Wallpaper is making a comeback, triggering many a childhood memory: for one homeowner it was how the peacock and pagoda patterns were lit by passing cars as she fell asleep, almost like a dream. “Bold wallpapers on the ceiling are hot,” says designer Susan Shulman of West Newton, Massachusetts. Designer Penny Daborn of Portland, Maine, agrees about the wallpaper comeback, noting the post-recessionary exuberance of citrus green and peacock blue on her latest color boards.
Don’t all oak floors look the same? There are only a certain number of finishes. If there’s a childhood memory attached it’s usually about splinters or spilt milk. But not anymore, according to Medfield architect David Sharff, who is in the midst of fusing two chopped-up Back Bay condos into a streamlined big one for a growing family. “The floors are a new product from Italy we found at Paris Ceramics in the Boston Design Center, manufactured by Itlas,” he says. “It’s a thickly veneered oak over plywood, a completely engineered product, so we knew what our particular finish was going to look like just from the sample.” Sharff is part of a team that includes interior designer Amy McFadden and one of Back Bay’s preferred builders, Rick Cantelli of C-Concept.

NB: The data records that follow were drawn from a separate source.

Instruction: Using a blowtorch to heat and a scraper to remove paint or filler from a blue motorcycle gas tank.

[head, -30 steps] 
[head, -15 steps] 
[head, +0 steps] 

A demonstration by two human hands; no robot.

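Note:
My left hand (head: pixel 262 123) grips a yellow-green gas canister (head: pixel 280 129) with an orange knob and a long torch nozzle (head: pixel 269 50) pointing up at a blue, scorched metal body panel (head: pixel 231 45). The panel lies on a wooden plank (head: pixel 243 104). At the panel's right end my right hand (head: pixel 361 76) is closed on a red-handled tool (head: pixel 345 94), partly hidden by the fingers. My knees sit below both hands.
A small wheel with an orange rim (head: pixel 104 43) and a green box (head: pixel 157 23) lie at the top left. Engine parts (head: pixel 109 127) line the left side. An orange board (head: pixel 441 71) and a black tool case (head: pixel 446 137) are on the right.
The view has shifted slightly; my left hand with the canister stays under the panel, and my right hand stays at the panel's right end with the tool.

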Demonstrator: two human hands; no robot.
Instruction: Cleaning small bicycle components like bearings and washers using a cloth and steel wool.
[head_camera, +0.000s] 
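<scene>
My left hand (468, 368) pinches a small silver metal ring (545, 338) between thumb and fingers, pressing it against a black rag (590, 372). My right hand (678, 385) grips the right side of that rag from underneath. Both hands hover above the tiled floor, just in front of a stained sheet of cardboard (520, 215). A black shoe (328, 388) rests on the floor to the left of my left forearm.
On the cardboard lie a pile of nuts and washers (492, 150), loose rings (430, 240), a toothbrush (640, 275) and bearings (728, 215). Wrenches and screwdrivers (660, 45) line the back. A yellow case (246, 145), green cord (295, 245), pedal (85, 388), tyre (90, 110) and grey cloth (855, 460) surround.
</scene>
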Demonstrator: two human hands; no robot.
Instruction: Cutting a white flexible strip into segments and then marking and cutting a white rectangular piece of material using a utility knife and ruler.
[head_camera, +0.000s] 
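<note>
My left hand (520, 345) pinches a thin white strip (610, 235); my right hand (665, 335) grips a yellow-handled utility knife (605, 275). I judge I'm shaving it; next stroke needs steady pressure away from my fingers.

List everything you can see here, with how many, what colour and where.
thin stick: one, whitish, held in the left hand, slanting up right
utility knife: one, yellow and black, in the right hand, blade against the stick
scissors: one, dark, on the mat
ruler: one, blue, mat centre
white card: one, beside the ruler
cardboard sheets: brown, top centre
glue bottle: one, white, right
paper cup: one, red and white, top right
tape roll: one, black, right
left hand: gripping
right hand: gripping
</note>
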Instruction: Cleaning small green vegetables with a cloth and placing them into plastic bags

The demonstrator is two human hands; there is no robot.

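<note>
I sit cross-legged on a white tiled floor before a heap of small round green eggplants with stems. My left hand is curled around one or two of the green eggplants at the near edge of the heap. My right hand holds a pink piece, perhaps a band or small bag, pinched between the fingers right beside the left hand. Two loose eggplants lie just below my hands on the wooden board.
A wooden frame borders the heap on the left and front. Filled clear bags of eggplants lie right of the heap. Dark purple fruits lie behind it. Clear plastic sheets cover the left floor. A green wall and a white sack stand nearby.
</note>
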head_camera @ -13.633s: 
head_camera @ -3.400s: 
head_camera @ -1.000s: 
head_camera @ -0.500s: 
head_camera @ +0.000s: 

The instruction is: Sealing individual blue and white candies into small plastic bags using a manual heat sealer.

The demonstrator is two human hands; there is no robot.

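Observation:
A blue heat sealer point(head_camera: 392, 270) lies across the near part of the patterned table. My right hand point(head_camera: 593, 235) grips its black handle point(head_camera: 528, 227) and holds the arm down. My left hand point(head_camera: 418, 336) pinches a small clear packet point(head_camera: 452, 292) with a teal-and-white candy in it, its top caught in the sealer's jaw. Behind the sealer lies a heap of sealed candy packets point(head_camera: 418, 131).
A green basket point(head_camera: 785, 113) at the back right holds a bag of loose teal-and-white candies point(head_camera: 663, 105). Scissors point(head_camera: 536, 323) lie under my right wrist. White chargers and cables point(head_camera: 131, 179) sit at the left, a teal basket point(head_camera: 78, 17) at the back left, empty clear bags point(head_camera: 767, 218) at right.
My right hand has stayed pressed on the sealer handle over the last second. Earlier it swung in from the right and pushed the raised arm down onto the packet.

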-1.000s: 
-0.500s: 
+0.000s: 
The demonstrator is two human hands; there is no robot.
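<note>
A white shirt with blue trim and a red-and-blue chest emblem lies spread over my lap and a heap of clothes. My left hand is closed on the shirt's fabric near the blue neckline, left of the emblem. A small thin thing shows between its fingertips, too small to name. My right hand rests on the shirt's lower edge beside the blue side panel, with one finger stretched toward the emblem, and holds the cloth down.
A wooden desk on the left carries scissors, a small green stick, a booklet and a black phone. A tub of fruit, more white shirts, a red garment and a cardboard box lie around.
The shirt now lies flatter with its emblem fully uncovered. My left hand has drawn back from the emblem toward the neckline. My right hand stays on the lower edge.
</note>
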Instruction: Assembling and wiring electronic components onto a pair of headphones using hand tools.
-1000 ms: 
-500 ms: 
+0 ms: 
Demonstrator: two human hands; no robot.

Surely, for some toddler a madeleine will prove mighty tasty eaten right off those imported boards. Hard-headed, dollars and cents advisers may wince and harrumph while unfurling their spreadsheets. But, fortunately, homeowners have equally sagacious voices in their corner. If anything, their architects and designers have become even more skilled at resolving the perplexities of future investment value with the fondest remembrances of things past.